# INPUT DATA
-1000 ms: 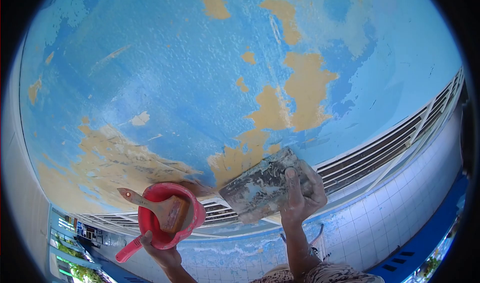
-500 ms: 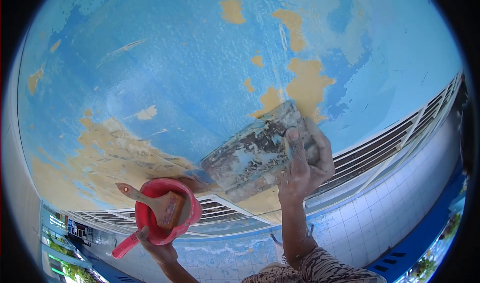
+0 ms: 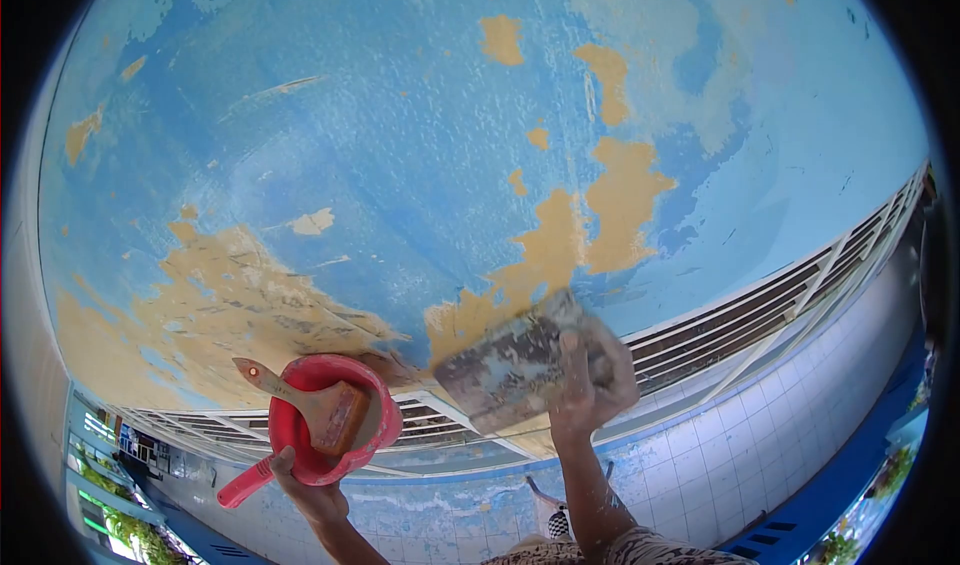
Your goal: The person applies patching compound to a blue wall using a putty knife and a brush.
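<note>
My right hand (image 3: 597, 390) grips a worn, paint-stained rectangular plastering float (image 3: 510, 363), thumb across its near face. The float lies flat against the lower part of a blue painted wall (image 3: 400, 155), just under a bare tan patch (image 3: 545, 240). At the lower left, my left hand (image 3: 305, 480) is closed around the base of the handle of a red plastic dipper (image 3: 287, 430). A wide paintbrush (image 3: 325, 413) rests in the dipper, bristles down inside and its wooden handle jutting over the left rim. Greyish material shows beside the bristles.
Flaking paint and a large tan area (image 3: 230, 295) cover the wall's lower left. White slatted vents (image 3: 760, 310) run along beneath the wall. Farther down are white tiles (image 3: 720, 445) and a blue floor strip (image 3: 810, 500), with plants (image 3: 840, 550) at the bottom right edge.
My right hand has drawn the float downward, showing more tan surface above it. The dipper and brush stay nearly in place in my left hand. The view has shifted slightly.
</note>
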`<action>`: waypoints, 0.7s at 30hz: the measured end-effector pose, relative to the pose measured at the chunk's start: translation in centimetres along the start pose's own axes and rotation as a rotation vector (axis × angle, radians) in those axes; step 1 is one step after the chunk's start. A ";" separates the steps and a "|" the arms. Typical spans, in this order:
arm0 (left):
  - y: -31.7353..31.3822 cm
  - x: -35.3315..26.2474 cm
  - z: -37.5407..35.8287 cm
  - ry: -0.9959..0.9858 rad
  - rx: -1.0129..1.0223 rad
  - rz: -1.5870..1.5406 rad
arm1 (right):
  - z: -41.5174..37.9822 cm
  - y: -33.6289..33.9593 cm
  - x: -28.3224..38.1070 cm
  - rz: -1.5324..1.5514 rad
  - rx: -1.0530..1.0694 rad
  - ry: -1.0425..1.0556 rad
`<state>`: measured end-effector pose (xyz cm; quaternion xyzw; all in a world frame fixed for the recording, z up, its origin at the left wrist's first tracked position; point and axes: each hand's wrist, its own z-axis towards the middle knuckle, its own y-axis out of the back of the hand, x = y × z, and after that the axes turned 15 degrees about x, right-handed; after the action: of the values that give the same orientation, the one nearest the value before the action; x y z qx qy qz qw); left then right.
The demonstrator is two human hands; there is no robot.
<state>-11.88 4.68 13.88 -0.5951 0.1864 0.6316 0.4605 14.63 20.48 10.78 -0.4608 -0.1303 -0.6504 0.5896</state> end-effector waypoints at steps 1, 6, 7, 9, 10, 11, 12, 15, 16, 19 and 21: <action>-0.1 -0.2 -0.2 0.007 0.006 0.015 | 0.9 -0.3 0.9 -0.081 0.021 0.011; -0.6 -0.2 -0.5 0.023 -0.011 0.000 | 0.8 -0.2 0.9 -0.242 0.040 0.102; -1.0 -0.4 -0.4 0.023 -0.029 -0.027 | -0.3 0.0 0.0 -0.229 0.038 0.111; -0.9 -0.3 0.0 0.005 -0.019 -0.028 | -1.7 0.2 -1.7 0.089 -0.009 0.007; -0.8 -0.3 -0.2 0.011 -0.009 -0.021 | -1.3 0.3 0.2 0.023 0.002 -0.125; -0.6 -0.2 -0.3 0.021 -0.012 -0.016 | -0.4 -0.2 0.6 0.017 0.002 -0.136; -0.2 -0.1 -0.3 0.025 -0.008 -0.004 | 0.7 -0.8 0.7 0.025 -0.011 -0.061; -0.2 0.0 0.0 0.013 -0.009 -0.023 | -0.7 0.6 0.5 -0.125 0.029 -0.091; -0.2 0.0 0.0 0.006 -0.024 -0.044 | -1.9 1.0 -0.9 -0.047 0.015 -0.081; -0.3 -0.2 0.0 -0.001 0.001 -0.016 | -1.0 0.6 -1.1 -0.063 0.011 0.035; -0.4 -0.2 0.0 0.006 -0.002 -0.010 | 1.9 -0.1 0.8 -0.251 0.016 0.083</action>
<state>-11.56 4.85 14.19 -0.5983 0.1840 0.6279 0.4625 15.47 21.36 12.40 -0.4087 -0.1679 -0.7366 0.5121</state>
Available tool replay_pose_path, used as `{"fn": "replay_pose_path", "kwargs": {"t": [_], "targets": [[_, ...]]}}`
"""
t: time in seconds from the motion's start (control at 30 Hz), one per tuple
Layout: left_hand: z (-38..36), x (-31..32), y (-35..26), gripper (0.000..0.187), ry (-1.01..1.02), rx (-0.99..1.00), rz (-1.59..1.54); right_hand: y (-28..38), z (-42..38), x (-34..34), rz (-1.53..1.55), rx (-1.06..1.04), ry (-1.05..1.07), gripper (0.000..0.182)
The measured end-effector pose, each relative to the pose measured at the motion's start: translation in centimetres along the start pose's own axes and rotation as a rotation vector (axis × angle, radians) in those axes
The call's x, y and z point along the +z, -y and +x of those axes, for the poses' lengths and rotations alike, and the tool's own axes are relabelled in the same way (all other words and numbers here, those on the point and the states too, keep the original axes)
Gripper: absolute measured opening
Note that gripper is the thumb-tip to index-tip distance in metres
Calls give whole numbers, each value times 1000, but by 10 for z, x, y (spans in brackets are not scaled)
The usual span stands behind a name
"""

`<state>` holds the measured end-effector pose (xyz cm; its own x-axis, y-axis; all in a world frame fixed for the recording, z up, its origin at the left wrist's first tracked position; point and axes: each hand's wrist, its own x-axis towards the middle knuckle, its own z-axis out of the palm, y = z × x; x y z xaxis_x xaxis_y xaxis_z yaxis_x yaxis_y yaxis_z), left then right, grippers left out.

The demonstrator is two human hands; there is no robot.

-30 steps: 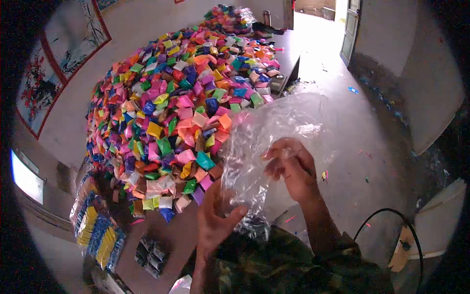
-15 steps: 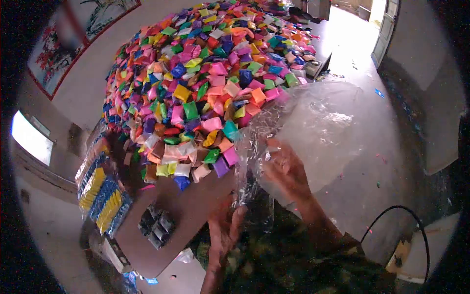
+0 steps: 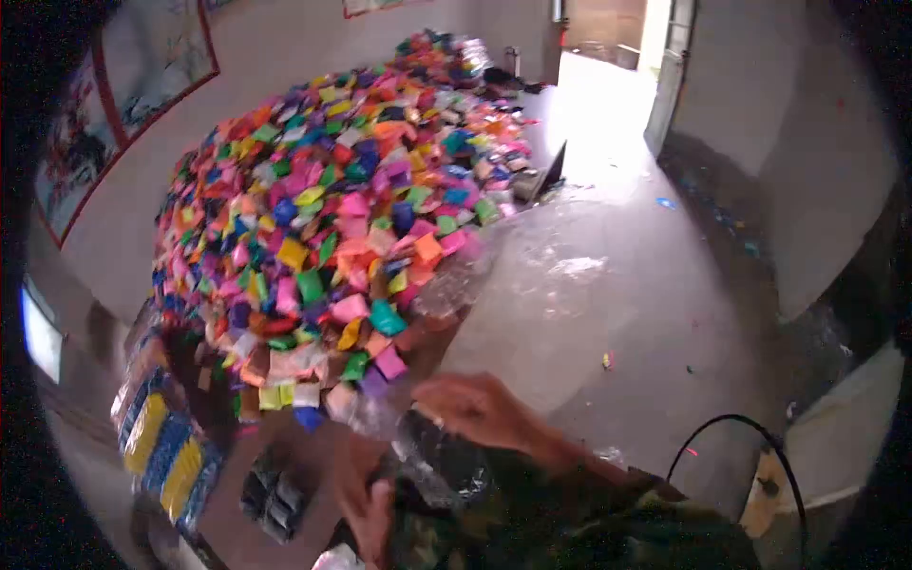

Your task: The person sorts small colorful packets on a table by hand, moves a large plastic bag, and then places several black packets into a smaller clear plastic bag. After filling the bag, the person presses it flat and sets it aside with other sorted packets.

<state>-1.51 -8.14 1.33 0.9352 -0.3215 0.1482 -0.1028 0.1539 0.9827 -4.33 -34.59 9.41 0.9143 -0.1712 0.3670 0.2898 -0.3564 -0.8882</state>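
Observation:
A clear plastic bag (image 3: pixel 437 461) lies crumpled against my camouflage clothing, and its thin film spreads forward over the table's right edge. My right hand (image 3: pixel 475 408) is closed on the upper part of the bag, with fingers bent and pointing left. Lower down, my left hand (image 3: pixel 369 508) is beside the bag, its thumb apart from the blurred fingers. I cannot make out anything in it. Just beyond both hands rises a big heap of small colourful packets (image 3: pixel 323 209), several of them close to the film.
Black blocks (image 3: pixel 274 499) lie on the brown table (image 3: pixel 223 522), left of my hands. A wrapped pack of yellow and blue pieces (image 3: pixel 171 456) is at its left edge. A black cable (image 3: pixel 731 418) arches at right. Litter dots the floor (image 3: pixel 646 313) toward the open door (image 3: pixel 670 81).
My view has shifted, so the heap appears lower and further left. The bag's film, puffed out at right before, is flatter and less visible. My right hand has turned to point left.

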Motion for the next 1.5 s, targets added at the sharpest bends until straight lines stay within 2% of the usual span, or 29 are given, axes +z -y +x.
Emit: {"fn": "replay_pose_path", "kwargs": {"t": [0.03,0.07,0.17,0.2,0.27,0.4,0.47,0.5,0.57,0.67,0.7,0.8,0.87,0.97,1.07,1.17,1.27,1.37,1.47,1.5], "targets": [[3,-9,-7,79,-65,23,-58,-3,0,10,71,-25,159,35],[7,-14,-16,79,-134,47,-114,-3,-2,17,43,-67,179,33],[32,-6,-68,89,0,124,122,-3,-9,31,30,-136,248,31],[29,0,-99,79,101,-52,163,-3,-12,34,69,-121,269,32],[37,-5,-89,66,268,150,14,2,-9,31,110,-128,311,36],[49,-23,-59,43,588,539,-288,16,-7,22,131,40,403,34],[39,-24,-63,42,377,457,-162,1,-10,27,233,49,413,33],[30,-18,-74,42,168,267,24,-3,-11,26,227,24,398,32],[16,-12,-91,41,-45,58,245,-7,-12,23,215,-27,366,30],[3,-14,-103,40,-103,-8,362,-6,-10,15,10,-260,186,29],[-2,-14,-107,40,-124,-16,382,-5,-11,15,4,-191,201,29],[2,-15,-79,30,-373,-19,318,-3,-15,16,45,-40,222,30],[3,-17,-81,29,-411,2,287,-5,-23,27,153,-17,200,30],[6,-12,-92,29,-409,20,276,-3,-33,33,104,-42,228,31],[9,-6,-96,29,-404,32,268,-28,-42,43,246,-28,221,31],[12,-1,-99,29,-405,44,267,-42,-44,50,-31,-229,85,27],[13,1,-101,29,-410,52,262,-36,-43,48,-157,-320,16,23],[16,3,-103,29,-424,60,256,-42,-43,47,-255,-314,3,23],[16,1,-104,29,-442,67,254,-4,-38,18,-84,-1,306,26],[16,-1,-105,29,-447,72,253,3,-40,19,-113,26,312,27]]}}
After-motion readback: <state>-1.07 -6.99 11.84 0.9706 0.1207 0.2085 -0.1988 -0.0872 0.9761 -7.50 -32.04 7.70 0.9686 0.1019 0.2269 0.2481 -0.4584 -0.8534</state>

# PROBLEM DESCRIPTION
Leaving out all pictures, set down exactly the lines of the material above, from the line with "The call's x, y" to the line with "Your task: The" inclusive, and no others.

# RESULT OF THIS TASK
The call's x, y and z point along the +z, -y and +x of those axes, for the poses' lengths and rotations alike, and the tool's own axes are relabelled in the same way (all other words and numbers here, those on the point and the states too, keep the original axes)
Gripper: absolute measured opening
Note that gripper is the thumb-tip to index-tip distance in metres
Calls give whole numbers, each value times 1000, but by 10 for z, x, y (spans in brackets are not scaled)
The usual span stands behind a name
"""

`<state>` holds the measured end-effector pose (xyz cm; its own x-axis, y-axis; all in a world frame fixed for the recording, z up, its origin at the left wrist's first tracked position; point and axes: each hand's wrist, its own x-axis towards the middle knuckle, its own z-axis out of the palm, y = z × x; x y z xaxis_x xaxis_y xaxis_z yaxis_x yaxis_y yaxis_z), left then right, grippers left out.

The demonstrator is two human hands; there is no robot.

-30 steps: 
-15 steps: 
+0 steps: 

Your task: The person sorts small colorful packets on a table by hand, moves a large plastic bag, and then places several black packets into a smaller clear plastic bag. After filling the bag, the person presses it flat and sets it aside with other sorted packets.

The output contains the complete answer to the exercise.